Parking At Big Valley Church, South of Stettler. Alberta.

Filed under: Current — Dick Hunt's Blog @ 5:10 pm

Parking At Big Valley Church, South of Stettler. Alberta.
by Dick Hunt, Friday, December 6th, 2013.
One of the Churches in which I served in Alberta from 1957 to 1964 was located at the top of the hill above the town. The parking area was on a gentle downward slope above the building. Since I was normally there before the other folks, I was boxed in by the other vehicles. Invariably, with snow and ice on the slope, the drivers above me got stuck and in the process of trying to get away simply dug the rear tires down into a trough. I regularly got in their cars, rocked them back and forth and gently backed them away from the building so I could get them away. They thought I had a secret while all I had was a light foot on the accelerator.
It seems an appropriate time to share the light foot application secret, since it makes the difference between safety and being stuck, or in the ditch, or into another vehicle or a lamp post or a tree. It is just good common sense to match the speed to the conditions and learn to be light on the gas pedal and the brakes. The tendency with many drivers is that when the traction is worst the more they panic and that is when the troubles start.
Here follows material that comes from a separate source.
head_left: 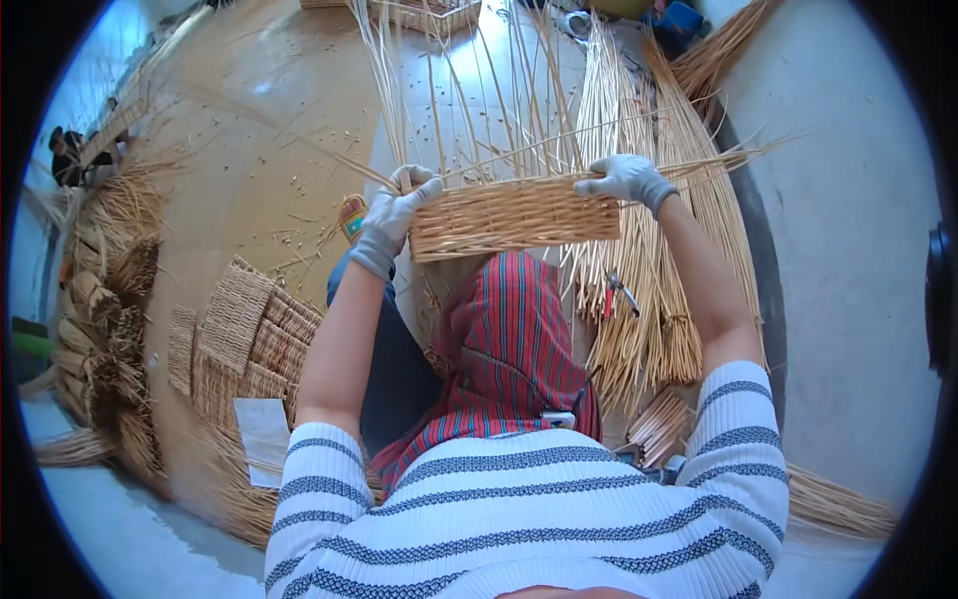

One Easter Sunday when Ruth and I started off for Vancouver just after noon from Williams Lake, we were flagged down on the highway just before a curve in the road and gently slowed down to find an almost total jam in the road ahead of us. There were vehicles in the ditch and and all over the road. Many of those in the ditch were four wheel drive, the drivers of which were badly overconfident of the safety of their units. We didn’t hit anybody.
The trick is to match the power applied to the driving wheels to the traction beneath the wheels. Likewise, the front wheels can only guide the vehicle when given the opportunity to grip what is beneath them on the road and when the speed is matched to the conditions. The problem is that almost everyone drives too fast and the really bad pile ups are often caused by one driver who is in too much of a hurry. I recall one stormy day just north of Calgary with a strong cross wind from the west blowing across the highway, when one cow decided to walk across the road. The result was a pile up of over 100 cars and some fatalities.
Closer to home, Ruth and I had just visited old friends at a home in Langley City on a Boxing day some years ago and started off to return via Mission after sundown. Within a few moments we were faced with total and unnanounced whiteout conditions. The Police were stopping all vehicles at the Abbotsford exit. We entered the off highway route, but missed the lane and ended up on the road to Sumas, Washington. Ruth watched the road on the right to warn me of the adjacent ditch and in almost total whiteout conditions, we carefully rolled to a stop at the U.S. Border station. We entered the U.S. and spent the night at a nearby hotel. The next morning we made our way home to Maple Ridge under sunny skies.
I realize of course that we often owe our life and safety to the fact that our merciful God is lovingly taking care of us. But we have tried to make His job less difficult by taking care to practice safe driving speeds and light pressure on the pedals. And we drive for the others too.